Thieves "steal", police "confiscate".


----------



## slowp (Dec 6, 2009)

cuznguido said:


> Thieves "steal", police "confiscate".



Woods cops confiscate for a darn good reason. The main one, not having a firewood permit. Other games played by "innocents" using the same tag over and over, only putting one tag when more are required, not punching out the dates, cutting out of logging decks, etc. It seems to be one big game with some folks. A game that makes it harder on legal folks.


----------



## Ductape (Dec 6, 2009)

Billy_Bob said:


> Following is the basic information you need to transport wood. If you have a ranch which is your property and are transporting wood to your house, you would just fill out the following and sign it yourself, then you would be legal!
> 
> And then the only other thing is if your ranch is in Eugene and your home in Salem, but the cops stop you with a load of wood in the Portland area, and you give them a permit from your property in Eugene, you would have some explaining to do!
> 
> ...




What in the hell is this crap ??? Are you telling me that (if i lived out there) if my friend tells me to come get a tree that fell in his yard, i'd need some stupid permit ?????? You gotta be kiddin me.


----------



## redprospector (Dec 6, 2009)

Ductape said:


> What in the hell is this crap ??? Are you telling me that (if i lived out there) if my friend tells me to come get a tree that fell in his yard, i'd need some stupid permit ?????? You gotta be kiddin me.

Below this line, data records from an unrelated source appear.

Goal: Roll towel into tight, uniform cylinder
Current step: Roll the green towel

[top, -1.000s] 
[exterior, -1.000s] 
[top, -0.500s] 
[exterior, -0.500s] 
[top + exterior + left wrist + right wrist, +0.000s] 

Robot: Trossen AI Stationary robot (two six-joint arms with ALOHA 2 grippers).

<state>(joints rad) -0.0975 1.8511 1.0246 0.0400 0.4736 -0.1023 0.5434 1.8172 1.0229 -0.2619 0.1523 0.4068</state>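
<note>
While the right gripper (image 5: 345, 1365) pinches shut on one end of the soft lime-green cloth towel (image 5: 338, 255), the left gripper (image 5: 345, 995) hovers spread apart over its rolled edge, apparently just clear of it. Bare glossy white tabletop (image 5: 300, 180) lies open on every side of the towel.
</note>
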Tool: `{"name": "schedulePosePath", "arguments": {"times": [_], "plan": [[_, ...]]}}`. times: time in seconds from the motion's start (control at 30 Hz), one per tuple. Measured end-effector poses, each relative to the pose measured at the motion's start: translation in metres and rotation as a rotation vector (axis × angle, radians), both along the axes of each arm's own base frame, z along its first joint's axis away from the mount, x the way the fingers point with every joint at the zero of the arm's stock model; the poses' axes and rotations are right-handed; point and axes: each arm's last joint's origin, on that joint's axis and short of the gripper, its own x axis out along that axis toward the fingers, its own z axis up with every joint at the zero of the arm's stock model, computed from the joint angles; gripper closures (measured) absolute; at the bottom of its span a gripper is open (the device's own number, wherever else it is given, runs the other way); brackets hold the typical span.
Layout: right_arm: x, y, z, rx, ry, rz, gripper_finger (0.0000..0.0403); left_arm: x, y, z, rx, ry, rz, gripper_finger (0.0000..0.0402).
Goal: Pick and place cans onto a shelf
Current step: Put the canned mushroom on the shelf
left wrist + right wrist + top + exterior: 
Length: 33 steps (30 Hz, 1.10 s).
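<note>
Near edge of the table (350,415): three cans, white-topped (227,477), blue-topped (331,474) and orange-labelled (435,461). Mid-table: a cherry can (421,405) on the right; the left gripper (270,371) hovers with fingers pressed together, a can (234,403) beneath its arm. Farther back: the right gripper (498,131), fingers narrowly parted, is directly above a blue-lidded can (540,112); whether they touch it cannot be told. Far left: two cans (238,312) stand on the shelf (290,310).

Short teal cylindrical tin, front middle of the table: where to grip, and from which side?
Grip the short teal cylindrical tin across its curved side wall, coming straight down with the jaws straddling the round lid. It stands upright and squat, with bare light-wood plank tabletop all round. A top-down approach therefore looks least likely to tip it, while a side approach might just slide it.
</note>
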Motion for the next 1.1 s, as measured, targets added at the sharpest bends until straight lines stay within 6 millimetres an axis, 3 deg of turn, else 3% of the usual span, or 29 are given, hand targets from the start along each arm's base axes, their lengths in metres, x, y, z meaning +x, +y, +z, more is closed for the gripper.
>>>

Yep, that is exactly what it means.

Andy


----------



## Taxmantoo (Dec 6, 2009)

cuznguido said:


> Thieves "steal", police "confiscate".



I'd send them a bill for the wood. They took responsibility for it, then they 'lost' it, let them pay for it. Complain to your legislator and/or prosecuting authority if they refuse to pay. At the very least, you'll spread your 'joy' around to people who might be able to spread some unhappiness onto the badge toting douche who stole your wood.


----------



## Gologit (Dec 6, 2009)

Ductape said:


> What in the hell is this crap ??? Are you telling me that (if i lived out there) if my friend tells me to come get a tree that fell in his yard, i'd need some stupid permit ?????? You gotta be kiddin me.

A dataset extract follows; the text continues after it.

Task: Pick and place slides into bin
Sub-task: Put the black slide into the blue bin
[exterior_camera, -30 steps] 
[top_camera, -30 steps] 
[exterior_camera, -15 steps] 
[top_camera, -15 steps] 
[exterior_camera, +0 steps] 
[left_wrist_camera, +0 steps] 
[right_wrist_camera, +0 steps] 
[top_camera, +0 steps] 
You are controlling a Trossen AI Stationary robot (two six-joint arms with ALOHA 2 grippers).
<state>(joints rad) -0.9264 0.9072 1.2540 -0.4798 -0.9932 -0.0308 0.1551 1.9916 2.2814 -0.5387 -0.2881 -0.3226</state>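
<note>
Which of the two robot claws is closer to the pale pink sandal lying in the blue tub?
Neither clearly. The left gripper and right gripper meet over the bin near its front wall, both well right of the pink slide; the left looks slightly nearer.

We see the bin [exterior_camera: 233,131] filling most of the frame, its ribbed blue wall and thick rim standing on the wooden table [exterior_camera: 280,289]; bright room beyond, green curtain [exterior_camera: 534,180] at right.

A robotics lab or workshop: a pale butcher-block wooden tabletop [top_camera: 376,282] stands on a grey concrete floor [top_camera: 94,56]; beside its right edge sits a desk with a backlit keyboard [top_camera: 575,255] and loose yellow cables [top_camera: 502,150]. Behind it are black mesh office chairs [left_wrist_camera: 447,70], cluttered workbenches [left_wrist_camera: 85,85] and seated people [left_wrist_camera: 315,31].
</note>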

Yup...that's the way it is. It's not really meant for somebody scavenging a junk tree out of a friend's yard...nobody get's too upset about that.

But if you own timber land and theft is a problem, and it always is, that little form will help you keep track of what's going on. It takes maybe five minutes to fill out...no big deal.

It's not so much the firewood resource itself that the form helps us track, it's also a good record of who was on our property, where, and when. Vandalism and timber theft seem to go hand in hand and if we know all the particulars it helps us protect ourselves. I'd like to trade my annual salary for what we spend every year replacing gates, water bars, signs, survey markers,etc. A lot of areas are closed to firewood gathering...and for good reason.

So, if you want wood off of our ground, be prepared for a little paperwork...just enough to help us keep the wood available to you.


----------



## redprospector (Dec 6, 2009)

slowp said:


> Woods cops confiscate for a darn good reason. The main one, not having a firewood permit. Other games played by "innocents" using the same tag over and over, only putting one tag when more are required, not punching out the dates, cutting out of logging decks, etc. It seems to be one big game with some folks. A game that makes it harder on legal folks.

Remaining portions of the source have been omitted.